O objetivo do acordo é assegurar o livre acesso e a concorrência justa e transparente nos mercados de compras governamentais, de forma a promover ganhos de eficiência econômica. Estima-se que o mercado de contratações públicas de bens, serviços e obras civis, regido pelo acordo, seja da ordem de US$ 1,7 trilhão ao ano.

O atual sistema de compras públicas do Brasil é manifestamente ruim, caracterizado por uma política protecionista e sujeito a pressões e ao lobby de vários setores. A consequência é que o poder público compra mal e compra caro, resumiu ao Estado um membro da equipe econômica. “O governo é um grande comprador de tecnologia, de insumos, de material de consumo diário, de peças de reposição. E quando dizemos governo, entende-se também empresas estatais, autarquias, fundações, Estados e municípios”, lembrou.

A abertura das licitações de bens, serviços e obras a empresas estrangeiras possibilitaria ao governo um leque mais amplo de fornecedores e melhores preços. Por isso, o anúncio de Paulo Guedes é muito positivo. Mas não é uma medida de aplicação imediata. É longo, podendo durar vários anos, o processo de adesão ao GPA.

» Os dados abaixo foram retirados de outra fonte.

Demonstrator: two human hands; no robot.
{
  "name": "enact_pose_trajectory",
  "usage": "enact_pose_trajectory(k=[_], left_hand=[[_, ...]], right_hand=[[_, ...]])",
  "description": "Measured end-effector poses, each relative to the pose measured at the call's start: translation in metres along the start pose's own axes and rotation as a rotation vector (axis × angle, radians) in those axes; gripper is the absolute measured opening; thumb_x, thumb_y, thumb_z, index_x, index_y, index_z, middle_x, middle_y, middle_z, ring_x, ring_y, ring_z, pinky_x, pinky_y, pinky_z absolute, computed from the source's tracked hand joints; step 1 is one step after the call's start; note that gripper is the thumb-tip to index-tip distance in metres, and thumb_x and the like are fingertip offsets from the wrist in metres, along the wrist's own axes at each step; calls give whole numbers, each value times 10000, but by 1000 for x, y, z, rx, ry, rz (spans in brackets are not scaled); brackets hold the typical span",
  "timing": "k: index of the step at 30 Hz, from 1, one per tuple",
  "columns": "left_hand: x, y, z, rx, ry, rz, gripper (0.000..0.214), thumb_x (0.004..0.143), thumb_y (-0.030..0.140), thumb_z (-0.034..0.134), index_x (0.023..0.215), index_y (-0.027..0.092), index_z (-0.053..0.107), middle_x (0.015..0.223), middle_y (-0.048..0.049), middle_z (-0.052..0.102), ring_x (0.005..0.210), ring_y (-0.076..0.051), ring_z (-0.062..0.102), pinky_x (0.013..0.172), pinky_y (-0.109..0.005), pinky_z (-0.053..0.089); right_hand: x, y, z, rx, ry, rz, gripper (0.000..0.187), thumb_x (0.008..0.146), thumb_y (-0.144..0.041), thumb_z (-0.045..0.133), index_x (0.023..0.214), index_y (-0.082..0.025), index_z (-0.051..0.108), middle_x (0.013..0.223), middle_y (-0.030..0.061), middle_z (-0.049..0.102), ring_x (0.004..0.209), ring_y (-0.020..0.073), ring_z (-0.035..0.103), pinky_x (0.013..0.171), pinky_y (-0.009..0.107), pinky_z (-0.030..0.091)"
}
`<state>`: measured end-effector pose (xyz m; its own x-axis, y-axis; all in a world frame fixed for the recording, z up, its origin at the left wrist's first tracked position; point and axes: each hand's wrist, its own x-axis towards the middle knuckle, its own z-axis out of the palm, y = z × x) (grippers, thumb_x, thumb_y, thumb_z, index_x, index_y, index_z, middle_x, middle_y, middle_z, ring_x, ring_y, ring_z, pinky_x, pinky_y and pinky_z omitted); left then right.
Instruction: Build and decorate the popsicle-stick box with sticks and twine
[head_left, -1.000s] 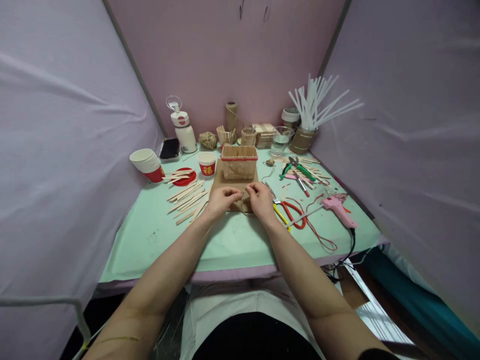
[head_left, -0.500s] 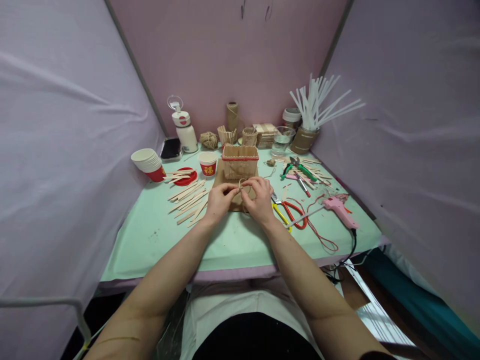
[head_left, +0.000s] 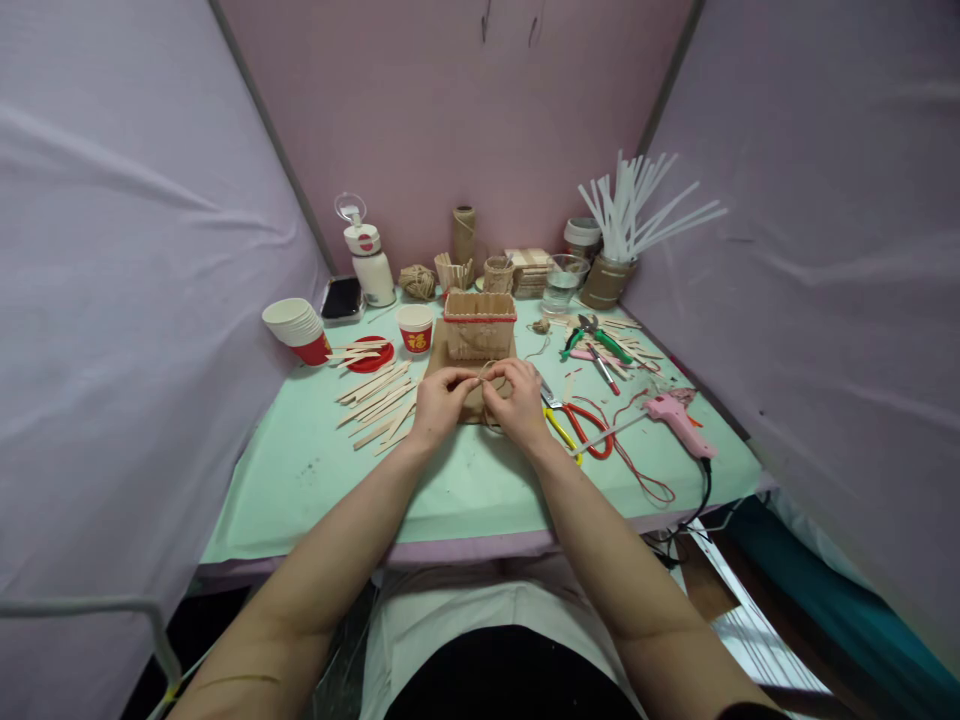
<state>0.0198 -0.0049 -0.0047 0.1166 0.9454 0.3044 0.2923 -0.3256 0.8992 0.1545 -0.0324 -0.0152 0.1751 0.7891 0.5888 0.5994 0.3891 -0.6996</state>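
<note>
Both hands meet over a brown cardboard piece [head_left: 437, 352] in front of a small wooden-stick box [head_left: 480, 335] with a red-trimmed rim. My left hand [head_left: 444, 402] pinches a thin tan twine [head_left: 491, 362] between thumb and forefinger. Close beside it, my right hand [head_left: 515, 398] pinches the same twine, its fingertips almost touching the left ones. A small loop of twine rises above the fingers, and another strand hangs below. The exact crossing of the strands is hidden by my fingertips.
Loose wooden sticks [head_left: 380, 405] and a paper cup [head_left: 415, 328] lie left. At right are scissors [head_left: 589, 430], green-handled pliers [head_left: 613, 345] and a pink glue gun [head_left: 681, 422] with its cord. A water bowl [head_left: 562, 285] and a twine ball [head_left: 417, 282] stand behind.
The twine loop above my fingertips has become lower and flatter. My right fingers have shifted slightly; the left hand is nearly still.
</note>
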Motion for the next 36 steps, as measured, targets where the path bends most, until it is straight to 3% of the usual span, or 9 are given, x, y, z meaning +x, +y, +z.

Último país a integrar o acordo de compras governamentais da OMC, a Austrália levou cinco anos para concluir o processo. A China, que ainda não aderiu ao GPA, está em negociação desde a década de 1990. As dificuldades para integrar o acordo variam em função das resistências de setores da economia e de órgãos do governo na definição dos itens que vão integrar a lista de bens e serviços do acordo.

No processo de adesão ao acordo plurilateral de compras governamentais da OMC, os países podem negociar exceções dentro de cada setor econômico. O que gera tensões e atrasos é precisamente a negociação sobre o que integra e o que fica de fora dos compromissos de cada país. No caso brasileiro, prevêem-se especiais dificuldades em relação aos setores de saúde e defesa.

A equipe econômica ainda não apresentou um cronograma relativo ao processo de adesão. O tema merece especial diligência. Além de representar melhores e mais eficientes compras públicas – o que significa melhor uso do dinheiro público –, a adesão ao GPA pode ser uma excelente ocasião de ampliar a abertura da economia nacional.

Mais do que meras exigências burocráticas, o processo de adesão ao GPA é caminho para modernizar diversos setores da economia nacional, integrando o País às cadeias globais de negócio. Aqui, uma vez mais, o governo Bolsonaro acerta ao dar continuidade às políticas iniciadas no governo do presidente Michel Temer.